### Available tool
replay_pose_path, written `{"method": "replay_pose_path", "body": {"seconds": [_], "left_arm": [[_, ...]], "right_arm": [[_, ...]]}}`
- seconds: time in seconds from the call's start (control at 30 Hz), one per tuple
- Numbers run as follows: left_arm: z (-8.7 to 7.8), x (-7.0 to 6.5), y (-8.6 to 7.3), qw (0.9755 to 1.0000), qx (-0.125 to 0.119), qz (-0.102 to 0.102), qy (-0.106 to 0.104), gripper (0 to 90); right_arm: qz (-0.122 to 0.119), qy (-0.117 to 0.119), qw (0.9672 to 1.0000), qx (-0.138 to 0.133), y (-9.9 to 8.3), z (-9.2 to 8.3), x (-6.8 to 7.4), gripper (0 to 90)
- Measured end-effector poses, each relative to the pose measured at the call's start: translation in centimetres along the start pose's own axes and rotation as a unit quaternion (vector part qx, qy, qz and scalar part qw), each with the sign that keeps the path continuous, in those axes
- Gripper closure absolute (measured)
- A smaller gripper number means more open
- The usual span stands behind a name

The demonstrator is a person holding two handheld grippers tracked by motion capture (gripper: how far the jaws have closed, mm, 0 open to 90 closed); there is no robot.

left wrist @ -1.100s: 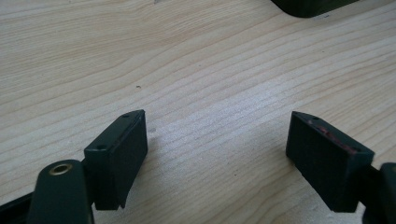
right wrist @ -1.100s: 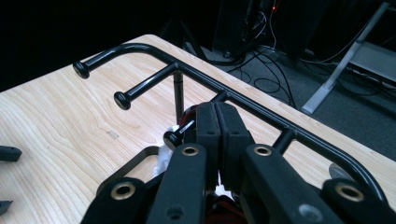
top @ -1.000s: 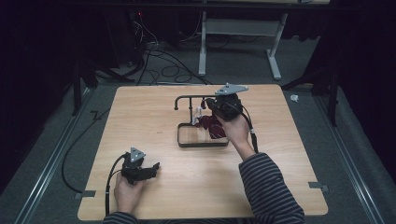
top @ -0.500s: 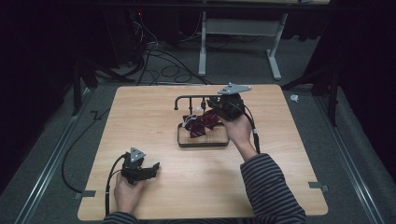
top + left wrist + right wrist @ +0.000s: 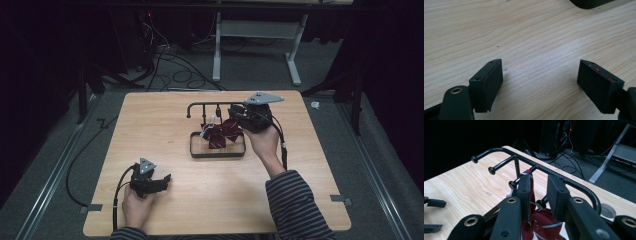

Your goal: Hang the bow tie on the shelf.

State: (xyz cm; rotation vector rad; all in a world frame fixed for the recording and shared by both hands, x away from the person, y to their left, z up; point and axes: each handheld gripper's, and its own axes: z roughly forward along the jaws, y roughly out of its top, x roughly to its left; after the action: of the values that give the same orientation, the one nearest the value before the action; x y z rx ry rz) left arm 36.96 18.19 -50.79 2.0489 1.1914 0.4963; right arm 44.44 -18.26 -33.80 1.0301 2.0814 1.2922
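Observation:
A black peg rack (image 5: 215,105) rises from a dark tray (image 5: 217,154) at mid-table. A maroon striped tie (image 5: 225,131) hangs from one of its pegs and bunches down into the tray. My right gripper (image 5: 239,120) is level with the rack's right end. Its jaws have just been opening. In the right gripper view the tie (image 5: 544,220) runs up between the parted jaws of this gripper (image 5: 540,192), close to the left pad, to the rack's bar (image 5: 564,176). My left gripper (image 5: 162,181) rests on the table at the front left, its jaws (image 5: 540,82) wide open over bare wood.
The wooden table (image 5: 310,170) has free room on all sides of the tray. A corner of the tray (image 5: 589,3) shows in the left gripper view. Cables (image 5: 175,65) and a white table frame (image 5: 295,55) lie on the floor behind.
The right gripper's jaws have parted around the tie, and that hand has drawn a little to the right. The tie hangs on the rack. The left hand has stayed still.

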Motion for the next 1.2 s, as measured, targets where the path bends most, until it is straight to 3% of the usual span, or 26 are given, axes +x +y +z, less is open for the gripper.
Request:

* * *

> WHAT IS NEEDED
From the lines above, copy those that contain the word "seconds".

> WRITTEN RESPONSE
replay_pose_path, written `{"method": "replay_pose_path", "body": {"seconds": [_], "left_arm": [[_, ...]], "right_arm": [[_, ...]]}}`
- seconds: time in seconds from the call's start (control at 30 Hz), one per tuple

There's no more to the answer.